- **Exercise aim**
The required result is a copy of each line below in which "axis" appears.

- **Recorded information**
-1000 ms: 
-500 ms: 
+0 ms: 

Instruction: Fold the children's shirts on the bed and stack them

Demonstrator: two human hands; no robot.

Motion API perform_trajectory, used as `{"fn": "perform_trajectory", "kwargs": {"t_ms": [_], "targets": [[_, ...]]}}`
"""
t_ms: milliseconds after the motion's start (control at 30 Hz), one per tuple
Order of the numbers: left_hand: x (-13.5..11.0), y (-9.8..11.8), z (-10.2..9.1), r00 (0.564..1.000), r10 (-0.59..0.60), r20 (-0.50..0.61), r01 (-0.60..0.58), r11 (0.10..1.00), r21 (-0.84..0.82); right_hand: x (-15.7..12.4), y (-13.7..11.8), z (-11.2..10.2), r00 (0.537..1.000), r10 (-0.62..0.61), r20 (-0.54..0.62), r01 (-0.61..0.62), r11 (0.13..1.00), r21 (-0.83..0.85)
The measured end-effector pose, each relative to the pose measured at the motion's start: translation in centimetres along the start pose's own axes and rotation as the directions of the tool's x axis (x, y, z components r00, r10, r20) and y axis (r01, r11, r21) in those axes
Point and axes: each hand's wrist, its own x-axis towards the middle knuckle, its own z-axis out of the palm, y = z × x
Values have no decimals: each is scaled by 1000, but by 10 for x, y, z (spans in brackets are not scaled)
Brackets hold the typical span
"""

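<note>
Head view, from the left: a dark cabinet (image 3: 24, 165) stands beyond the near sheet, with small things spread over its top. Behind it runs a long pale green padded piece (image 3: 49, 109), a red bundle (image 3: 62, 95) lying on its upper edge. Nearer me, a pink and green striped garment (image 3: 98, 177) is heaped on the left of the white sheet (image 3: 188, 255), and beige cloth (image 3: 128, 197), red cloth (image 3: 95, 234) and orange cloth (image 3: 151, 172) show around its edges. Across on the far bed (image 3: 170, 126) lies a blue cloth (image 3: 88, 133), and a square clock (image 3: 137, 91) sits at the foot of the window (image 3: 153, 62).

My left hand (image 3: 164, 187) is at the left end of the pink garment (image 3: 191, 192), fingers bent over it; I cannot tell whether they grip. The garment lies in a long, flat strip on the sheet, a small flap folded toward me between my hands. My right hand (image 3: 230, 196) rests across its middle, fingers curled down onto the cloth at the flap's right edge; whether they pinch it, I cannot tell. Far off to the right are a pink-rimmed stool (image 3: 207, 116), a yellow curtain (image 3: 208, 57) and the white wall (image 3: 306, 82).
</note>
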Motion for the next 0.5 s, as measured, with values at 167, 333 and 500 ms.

- **Answer**
The measured end-effector pose, each relative to the pose measured at the motion's start: translation in centimetres along the start pose's own axes and rotation as the directions of the tool's x axis (x, y, z components r00, r10, r20) and y axis (r01, r11, r21) in those axes
Point and axes: each hand's wrist, its own x-axis towards the middle knuckle, its own z-axis out of the palm, y = z × x

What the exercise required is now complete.